*Data items*:

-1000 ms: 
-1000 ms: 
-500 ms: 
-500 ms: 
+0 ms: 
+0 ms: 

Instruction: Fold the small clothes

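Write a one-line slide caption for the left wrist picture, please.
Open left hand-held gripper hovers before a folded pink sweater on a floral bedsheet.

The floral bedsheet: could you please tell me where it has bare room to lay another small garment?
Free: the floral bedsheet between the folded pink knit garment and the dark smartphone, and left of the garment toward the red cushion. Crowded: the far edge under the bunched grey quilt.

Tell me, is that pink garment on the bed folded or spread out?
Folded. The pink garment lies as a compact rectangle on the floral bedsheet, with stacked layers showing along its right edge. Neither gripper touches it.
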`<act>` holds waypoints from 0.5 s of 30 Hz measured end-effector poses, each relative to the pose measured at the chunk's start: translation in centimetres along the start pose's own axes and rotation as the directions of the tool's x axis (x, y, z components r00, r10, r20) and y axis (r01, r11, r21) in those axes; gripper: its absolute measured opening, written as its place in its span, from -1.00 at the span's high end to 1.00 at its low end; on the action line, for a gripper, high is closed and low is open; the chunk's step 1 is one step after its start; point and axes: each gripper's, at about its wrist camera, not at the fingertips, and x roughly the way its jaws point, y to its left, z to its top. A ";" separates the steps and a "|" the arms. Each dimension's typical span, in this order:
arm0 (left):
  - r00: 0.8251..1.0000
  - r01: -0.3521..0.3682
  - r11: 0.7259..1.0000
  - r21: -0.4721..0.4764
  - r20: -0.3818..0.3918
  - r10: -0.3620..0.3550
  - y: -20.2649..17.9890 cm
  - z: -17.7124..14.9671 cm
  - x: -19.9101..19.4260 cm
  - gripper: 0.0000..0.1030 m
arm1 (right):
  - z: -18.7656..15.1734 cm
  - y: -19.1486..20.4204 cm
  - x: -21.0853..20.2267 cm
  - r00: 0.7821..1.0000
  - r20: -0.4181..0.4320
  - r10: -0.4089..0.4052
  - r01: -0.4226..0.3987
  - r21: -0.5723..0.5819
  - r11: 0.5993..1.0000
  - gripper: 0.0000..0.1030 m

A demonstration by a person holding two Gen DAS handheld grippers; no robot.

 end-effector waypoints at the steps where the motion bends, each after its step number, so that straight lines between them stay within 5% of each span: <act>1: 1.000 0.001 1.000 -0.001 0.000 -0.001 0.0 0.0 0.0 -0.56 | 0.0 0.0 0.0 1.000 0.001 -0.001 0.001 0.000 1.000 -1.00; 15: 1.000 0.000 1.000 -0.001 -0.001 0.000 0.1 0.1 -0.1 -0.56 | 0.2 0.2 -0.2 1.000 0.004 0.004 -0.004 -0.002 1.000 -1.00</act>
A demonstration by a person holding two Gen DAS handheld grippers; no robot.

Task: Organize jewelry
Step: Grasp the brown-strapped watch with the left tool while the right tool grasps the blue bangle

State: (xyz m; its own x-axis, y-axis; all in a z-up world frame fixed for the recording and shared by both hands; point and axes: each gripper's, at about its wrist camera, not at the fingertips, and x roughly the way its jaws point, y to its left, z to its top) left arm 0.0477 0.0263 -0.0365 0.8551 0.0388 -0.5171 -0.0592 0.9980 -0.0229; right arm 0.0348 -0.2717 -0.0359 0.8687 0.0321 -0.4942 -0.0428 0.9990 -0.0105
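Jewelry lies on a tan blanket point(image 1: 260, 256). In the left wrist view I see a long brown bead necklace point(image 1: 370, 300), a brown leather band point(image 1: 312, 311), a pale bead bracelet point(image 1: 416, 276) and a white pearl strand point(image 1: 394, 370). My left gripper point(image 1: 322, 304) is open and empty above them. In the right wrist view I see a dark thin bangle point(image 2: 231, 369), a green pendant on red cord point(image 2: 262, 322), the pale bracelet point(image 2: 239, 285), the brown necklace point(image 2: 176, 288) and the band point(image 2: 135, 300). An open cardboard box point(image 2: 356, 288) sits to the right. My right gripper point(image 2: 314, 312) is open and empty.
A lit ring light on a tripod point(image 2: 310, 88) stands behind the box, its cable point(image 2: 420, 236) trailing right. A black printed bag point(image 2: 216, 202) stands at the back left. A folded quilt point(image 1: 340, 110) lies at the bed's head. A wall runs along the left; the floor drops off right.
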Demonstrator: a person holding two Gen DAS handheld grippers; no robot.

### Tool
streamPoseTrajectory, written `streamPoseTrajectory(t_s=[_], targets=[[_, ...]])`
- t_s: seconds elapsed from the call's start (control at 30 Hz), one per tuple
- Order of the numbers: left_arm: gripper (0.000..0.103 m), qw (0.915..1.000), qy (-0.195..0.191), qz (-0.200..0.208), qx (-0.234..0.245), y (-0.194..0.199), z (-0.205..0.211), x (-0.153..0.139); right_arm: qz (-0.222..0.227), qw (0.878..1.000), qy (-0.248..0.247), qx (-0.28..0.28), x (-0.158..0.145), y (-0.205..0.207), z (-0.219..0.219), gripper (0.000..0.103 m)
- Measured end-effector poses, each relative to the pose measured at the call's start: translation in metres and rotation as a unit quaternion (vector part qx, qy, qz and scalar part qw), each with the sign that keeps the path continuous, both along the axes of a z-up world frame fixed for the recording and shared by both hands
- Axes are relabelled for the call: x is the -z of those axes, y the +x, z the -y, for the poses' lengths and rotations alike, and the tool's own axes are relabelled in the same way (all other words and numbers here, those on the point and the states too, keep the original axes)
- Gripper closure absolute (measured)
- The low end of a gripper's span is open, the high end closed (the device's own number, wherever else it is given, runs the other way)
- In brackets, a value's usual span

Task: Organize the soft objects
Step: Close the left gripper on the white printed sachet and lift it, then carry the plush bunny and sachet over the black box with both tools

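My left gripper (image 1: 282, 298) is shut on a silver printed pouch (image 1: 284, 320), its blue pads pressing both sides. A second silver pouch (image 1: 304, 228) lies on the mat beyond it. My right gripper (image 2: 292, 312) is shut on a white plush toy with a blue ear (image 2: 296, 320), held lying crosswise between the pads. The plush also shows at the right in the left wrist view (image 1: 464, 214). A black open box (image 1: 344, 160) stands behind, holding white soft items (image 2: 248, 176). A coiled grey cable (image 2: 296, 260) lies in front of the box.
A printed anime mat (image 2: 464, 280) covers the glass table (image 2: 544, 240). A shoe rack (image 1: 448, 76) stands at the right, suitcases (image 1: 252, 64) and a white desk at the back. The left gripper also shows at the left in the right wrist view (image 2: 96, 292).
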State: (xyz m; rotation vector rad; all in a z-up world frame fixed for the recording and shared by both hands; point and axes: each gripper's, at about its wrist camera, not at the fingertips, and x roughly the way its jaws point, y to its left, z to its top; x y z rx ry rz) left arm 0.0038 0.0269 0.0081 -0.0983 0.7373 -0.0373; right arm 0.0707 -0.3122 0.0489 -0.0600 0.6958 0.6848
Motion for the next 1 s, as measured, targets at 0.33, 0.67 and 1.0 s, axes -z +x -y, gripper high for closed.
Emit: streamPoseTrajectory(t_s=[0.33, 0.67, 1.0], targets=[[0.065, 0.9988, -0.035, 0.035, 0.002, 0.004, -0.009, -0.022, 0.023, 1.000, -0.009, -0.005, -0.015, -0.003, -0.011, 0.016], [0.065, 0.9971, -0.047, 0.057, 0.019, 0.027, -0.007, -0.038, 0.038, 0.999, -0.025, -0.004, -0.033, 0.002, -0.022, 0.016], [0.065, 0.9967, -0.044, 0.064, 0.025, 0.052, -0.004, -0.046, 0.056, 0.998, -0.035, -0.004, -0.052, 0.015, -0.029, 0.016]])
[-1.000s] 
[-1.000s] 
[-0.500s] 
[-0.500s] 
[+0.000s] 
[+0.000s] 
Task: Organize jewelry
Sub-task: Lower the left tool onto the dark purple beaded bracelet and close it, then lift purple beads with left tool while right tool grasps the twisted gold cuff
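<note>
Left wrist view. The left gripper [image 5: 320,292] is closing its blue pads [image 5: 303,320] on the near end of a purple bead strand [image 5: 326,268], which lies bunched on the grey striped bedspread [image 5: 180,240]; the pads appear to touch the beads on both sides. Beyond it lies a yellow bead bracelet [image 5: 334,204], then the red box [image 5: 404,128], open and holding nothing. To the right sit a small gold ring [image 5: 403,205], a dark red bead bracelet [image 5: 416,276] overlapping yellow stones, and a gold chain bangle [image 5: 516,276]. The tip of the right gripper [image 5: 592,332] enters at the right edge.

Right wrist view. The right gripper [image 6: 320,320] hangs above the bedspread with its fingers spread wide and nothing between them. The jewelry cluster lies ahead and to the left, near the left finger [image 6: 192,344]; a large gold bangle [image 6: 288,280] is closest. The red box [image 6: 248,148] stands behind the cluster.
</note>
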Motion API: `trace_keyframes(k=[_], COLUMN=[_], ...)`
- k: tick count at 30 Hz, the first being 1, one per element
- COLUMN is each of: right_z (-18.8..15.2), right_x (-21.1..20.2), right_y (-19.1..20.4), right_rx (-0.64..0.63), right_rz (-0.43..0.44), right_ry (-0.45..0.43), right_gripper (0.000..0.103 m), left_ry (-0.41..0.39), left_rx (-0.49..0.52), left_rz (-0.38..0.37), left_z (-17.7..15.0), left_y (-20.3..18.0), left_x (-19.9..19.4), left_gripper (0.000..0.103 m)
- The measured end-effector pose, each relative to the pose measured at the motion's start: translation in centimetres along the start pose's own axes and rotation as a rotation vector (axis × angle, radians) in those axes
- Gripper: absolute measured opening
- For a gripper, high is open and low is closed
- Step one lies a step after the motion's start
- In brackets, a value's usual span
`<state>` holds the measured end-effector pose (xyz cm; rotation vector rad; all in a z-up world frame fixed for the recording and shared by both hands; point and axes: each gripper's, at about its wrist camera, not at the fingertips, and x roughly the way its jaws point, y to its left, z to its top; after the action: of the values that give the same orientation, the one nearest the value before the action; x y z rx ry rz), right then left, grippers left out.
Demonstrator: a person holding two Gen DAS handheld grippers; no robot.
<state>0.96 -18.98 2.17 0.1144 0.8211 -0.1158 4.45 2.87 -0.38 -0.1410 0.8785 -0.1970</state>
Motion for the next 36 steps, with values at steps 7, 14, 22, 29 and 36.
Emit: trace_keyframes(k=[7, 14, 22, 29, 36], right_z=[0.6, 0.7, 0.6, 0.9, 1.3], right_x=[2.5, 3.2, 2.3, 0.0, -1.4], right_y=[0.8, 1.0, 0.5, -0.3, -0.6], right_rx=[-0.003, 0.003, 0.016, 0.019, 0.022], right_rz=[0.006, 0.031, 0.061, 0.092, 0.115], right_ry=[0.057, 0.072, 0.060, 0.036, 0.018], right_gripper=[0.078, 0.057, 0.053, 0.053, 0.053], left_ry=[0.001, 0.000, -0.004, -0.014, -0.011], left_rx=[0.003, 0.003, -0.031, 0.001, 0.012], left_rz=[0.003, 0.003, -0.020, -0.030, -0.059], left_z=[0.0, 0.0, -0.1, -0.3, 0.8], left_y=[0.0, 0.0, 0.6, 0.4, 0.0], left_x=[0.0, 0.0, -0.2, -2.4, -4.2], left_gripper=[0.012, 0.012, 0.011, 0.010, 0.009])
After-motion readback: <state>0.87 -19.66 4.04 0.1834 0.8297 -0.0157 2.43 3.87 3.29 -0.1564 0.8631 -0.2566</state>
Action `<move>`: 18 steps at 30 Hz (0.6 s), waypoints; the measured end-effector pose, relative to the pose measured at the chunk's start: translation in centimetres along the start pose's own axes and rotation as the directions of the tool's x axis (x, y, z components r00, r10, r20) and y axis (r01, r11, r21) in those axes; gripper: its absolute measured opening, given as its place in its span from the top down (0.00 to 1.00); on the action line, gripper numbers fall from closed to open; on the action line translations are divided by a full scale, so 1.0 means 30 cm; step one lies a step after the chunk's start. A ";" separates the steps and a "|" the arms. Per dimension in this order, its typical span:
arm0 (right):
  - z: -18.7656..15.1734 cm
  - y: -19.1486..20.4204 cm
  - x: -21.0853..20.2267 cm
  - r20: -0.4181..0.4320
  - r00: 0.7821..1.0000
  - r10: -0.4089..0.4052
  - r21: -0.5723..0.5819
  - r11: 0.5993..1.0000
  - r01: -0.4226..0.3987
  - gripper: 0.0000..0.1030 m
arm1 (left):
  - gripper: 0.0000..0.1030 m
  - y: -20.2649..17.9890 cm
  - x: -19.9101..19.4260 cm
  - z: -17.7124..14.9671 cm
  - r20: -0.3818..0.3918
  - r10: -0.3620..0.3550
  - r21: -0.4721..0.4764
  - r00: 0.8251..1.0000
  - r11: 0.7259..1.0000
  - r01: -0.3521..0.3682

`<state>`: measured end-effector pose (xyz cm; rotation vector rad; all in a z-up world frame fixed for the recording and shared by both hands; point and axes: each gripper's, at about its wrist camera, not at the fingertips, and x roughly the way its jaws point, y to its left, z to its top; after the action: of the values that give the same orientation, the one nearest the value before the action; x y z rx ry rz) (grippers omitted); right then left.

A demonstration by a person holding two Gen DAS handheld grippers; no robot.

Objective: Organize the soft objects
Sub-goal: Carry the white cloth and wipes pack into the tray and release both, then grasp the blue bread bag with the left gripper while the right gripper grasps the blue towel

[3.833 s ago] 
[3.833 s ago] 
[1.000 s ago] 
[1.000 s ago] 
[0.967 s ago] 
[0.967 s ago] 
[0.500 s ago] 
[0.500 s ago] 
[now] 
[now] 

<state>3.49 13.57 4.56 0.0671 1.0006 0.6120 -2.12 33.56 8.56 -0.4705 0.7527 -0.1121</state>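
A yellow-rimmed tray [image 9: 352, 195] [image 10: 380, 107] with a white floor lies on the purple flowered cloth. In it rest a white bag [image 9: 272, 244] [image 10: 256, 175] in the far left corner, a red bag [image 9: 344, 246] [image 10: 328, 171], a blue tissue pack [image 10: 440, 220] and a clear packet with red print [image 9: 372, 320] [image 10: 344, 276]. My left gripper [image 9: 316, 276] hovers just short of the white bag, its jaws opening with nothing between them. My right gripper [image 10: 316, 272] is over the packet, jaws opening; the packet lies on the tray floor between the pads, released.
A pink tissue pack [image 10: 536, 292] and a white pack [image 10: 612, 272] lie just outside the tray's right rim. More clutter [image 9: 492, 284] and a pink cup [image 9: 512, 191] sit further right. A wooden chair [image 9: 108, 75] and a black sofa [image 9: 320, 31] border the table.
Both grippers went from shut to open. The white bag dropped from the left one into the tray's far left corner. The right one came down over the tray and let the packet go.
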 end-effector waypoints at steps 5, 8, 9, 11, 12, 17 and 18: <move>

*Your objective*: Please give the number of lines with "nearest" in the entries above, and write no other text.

*Solution for this problem*: 2